War on punctuation. The government has announced that its biannual party of red tape reduction is no more, with assistant minister for productivity Peter Hendy saying that most of the work has already been done in repealing laws with unnecessary red tape. Labor finance spokesman Tony Burke used the announcement to send out a press release saying that hyphens and semi-colons have been given a reprieve:
“On the first Repeal Day, the Defence Act 1904, which related to the definition of naval officers and state navies, was repealed.
The states haven’t had navies since 1913, but just in case Queensland or Western Australia got any ideas, this Government was on to them.

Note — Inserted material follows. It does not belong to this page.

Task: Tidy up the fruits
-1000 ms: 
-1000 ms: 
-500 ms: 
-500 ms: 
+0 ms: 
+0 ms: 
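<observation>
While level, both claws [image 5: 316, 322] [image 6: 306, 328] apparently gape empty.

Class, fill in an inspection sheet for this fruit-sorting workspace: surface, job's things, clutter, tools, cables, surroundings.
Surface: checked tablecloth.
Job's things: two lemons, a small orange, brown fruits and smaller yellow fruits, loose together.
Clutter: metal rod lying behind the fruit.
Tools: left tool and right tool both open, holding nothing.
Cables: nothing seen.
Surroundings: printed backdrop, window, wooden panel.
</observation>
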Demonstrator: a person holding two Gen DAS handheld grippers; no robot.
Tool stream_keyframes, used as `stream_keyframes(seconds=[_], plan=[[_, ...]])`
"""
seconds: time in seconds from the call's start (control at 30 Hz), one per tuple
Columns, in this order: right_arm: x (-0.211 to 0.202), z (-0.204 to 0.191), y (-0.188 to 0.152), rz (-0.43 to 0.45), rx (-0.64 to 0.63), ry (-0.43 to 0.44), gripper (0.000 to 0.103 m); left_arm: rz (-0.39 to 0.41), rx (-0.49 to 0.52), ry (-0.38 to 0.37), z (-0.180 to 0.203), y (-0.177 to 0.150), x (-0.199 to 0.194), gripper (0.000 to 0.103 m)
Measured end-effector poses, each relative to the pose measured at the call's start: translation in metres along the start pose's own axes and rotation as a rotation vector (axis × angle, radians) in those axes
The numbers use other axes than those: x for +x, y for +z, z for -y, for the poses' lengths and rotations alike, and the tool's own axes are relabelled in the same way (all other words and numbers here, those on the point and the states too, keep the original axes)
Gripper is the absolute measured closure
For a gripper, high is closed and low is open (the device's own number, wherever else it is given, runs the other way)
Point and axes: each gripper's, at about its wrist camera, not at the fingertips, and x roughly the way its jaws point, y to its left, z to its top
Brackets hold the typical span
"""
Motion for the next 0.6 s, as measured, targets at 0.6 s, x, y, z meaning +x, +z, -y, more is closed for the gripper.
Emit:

Owners of mules and bullocks were also given a reprieve, with the repeal of laws requiring the animals be registered for military purposes.
The Government has also claimed red tape reductions in the updating of spelling, grammar and punctuation on the statute books.
Such pressing updates include changing the word ‘e-mail’ to ‘email’ and ‘facsimile’ to ‘fax’ across numerous pieces of legislation.
In a series of Statute Law Revision bills, the Government removed 40 hyphens, one comma and one inverted comma; changed two full stops to semi-colons, one semi-colon to a full stop; and inserted two commas, one full stop, one colon and one hyphen.”
So now the war against red tape is over, we hope the red tape that goes with it is also done.